The French Paradox refers to the fact that people in France suffer relatively few heart attacks even though they consume a diet high in saturated fat; widespread red wine consumption was the suggested explanation. The Mediterranean diet includes wine in a model that reflects the eating patterns of healthy people in countries bordering on the Mediterranean Sea, a model that also embraces olive oil and whole foods.

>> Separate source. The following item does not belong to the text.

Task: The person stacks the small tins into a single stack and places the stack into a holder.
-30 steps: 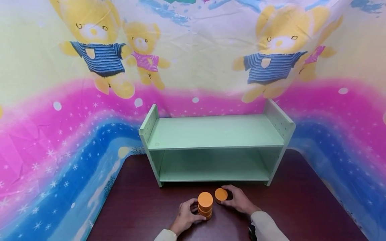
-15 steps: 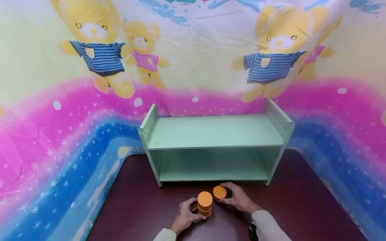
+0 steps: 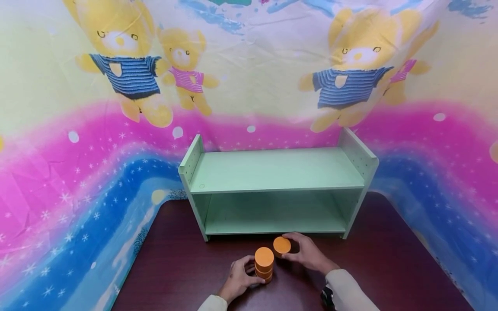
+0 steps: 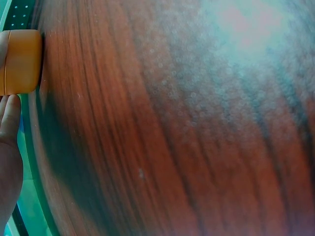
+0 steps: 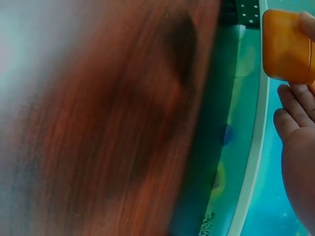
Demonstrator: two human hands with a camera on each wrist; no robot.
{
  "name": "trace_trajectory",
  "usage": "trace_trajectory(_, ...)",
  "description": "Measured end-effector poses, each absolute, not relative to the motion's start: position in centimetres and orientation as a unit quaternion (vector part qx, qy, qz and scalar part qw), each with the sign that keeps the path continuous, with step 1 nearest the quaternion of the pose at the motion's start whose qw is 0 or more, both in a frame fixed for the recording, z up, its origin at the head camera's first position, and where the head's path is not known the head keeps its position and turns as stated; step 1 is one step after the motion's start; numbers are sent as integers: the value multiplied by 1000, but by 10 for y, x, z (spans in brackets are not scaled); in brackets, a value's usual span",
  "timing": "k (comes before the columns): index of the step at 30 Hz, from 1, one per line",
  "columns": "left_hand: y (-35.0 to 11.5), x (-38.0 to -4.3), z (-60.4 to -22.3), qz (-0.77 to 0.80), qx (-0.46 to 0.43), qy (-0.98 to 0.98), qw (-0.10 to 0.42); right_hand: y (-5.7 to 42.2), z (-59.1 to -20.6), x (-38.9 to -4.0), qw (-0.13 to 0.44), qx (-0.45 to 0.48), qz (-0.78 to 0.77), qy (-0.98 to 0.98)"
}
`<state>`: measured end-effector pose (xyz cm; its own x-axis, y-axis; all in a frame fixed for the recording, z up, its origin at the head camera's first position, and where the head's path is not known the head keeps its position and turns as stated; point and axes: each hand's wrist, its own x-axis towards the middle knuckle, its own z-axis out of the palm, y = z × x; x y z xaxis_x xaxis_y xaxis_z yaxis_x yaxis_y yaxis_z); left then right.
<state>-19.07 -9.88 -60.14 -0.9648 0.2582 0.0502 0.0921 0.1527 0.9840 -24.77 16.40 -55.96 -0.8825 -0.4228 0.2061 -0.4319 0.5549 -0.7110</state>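
My left hand (image 3: 240, 277) grips an upright stack of orange round containers (image 3: 264, 258) on the dark table, thumb at the near side and fingers round the far left. In the left wrist view, part of an orange container (image 4: 23, 61) with a seam shows at the left edge beside my fingers. Just to the right and slightly farther back, my right hand (image 3: 310, 255) pinches a single orange round container (image 3: 282, 245) between thumb and fingers. That container (image 5: 285, 46) appears in the right wrist view above several curled fingers, with a shadow cast on the tabletop.
A pale green two-tier shelf (image 3: 278, 170) stands behind both hands, its lower front edge close to the right-hand container. The dark reddish wood table (image 3: 171, 259) spreads to either side. A printed bear curtain (image 3: 249, 77) hangs behind.
My right hand has moved slightly left and away toward the shelf, carrying its orange container. The left hand and the stack stay in place.
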Motion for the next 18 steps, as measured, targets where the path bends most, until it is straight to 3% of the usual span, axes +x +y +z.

Now Dr. Serge Renaud, whose research at INSERM in France led to the discovery of the French Paradox, has been taking an interest in the Mediterranean diet. Renaud is co-author of a study encompassing 605 patients recovering from heart attacks. Half were given the standard American Heart Association post-heart attack diet (low fat, low cholesterol). Half were given the Mediterranean diet. The group on the Mediterranean diet had 70 percent fewer heart problems in the 27-month follow-up study, even though both groups consumed about the same amount of fat and alcohol.

"These protective effects were not related to ... cholesterol," Renaud reported last year in Lancet, the British medical journal. "In contrast, protective effects were related to changes observed in plasma fatty acids." In plain English, substituting olive oil and chemically similar canola oil for standard salad and cooking oils made a huge difference.

In the study, the Mediterranean diet subjects were given "Six Dietary Commandments": (1) more bread, (2) more vegetables and legumes, (3) more fish, (4) less meat, which was replaced by poultry, (5) no day without fruit and (6) no more butter and cream. Moderate alcohol consumption, mostly red wine, was encouraged. Four years after the study started, the subjects on the Mediterranean diet were still eating less meat and delicatessen products than the control group, as well as more olive oil and less polyunsaturated vegetable oils and margarine.